Write the listing below out again exactly, though only as far as the line with "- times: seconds", which is included.

Dataset content:
..........

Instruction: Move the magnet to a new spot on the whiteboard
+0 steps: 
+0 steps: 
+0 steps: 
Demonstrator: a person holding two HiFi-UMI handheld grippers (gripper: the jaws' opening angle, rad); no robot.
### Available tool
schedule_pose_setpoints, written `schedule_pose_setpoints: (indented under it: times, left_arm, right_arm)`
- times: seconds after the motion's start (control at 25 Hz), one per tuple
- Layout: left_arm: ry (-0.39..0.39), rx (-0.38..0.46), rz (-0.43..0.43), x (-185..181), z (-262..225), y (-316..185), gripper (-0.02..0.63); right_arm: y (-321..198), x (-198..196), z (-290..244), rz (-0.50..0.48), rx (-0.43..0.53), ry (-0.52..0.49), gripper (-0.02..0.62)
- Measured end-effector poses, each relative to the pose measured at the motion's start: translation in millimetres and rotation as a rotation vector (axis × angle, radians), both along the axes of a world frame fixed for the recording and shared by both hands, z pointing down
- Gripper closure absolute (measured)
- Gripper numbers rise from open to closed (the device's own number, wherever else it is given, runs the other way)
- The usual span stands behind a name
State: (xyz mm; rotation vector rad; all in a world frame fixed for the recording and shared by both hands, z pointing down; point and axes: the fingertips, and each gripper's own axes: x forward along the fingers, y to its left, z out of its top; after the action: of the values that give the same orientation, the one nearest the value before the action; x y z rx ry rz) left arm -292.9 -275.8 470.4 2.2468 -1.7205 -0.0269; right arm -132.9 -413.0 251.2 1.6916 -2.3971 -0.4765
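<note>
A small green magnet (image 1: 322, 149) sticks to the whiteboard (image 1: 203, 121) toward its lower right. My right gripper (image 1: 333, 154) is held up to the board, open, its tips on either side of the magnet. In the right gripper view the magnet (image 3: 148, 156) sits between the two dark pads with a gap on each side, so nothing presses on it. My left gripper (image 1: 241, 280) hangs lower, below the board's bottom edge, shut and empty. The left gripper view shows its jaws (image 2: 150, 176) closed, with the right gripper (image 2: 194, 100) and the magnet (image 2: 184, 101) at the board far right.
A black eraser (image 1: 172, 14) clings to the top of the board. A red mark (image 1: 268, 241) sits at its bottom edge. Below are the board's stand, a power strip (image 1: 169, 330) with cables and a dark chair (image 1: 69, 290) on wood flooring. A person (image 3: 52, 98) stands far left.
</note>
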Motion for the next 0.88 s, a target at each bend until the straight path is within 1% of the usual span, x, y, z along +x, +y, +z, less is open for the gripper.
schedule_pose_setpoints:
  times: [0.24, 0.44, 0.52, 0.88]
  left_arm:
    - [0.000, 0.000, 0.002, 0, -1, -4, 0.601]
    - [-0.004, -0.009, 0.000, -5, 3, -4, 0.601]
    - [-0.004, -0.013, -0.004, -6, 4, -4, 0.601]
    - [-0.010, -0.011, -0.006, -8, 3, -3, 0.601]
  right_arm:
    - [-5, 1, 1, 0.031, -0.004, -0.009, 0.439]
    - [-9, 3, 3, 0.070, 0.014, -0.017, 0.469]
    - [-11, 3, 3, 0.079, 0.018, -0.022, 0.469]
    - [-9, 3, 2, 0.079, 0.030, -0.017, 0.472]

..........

Solved exercise:
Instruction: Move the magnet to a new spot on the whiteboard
+0 steps: 
+0 steps: 
+0 steps: 
Demonstrator: a person holding two HiFi-UMI handheld grippers (gripper: the jaws' opening angle, rad); no robot.
### Available tool
schedule_pose_setpoints, written `schedule_pose_setpoints: (indented under it: times, left_arm, right_arm)`
- times: seconds after the motion's start (control at 25 Hz), one per tuple

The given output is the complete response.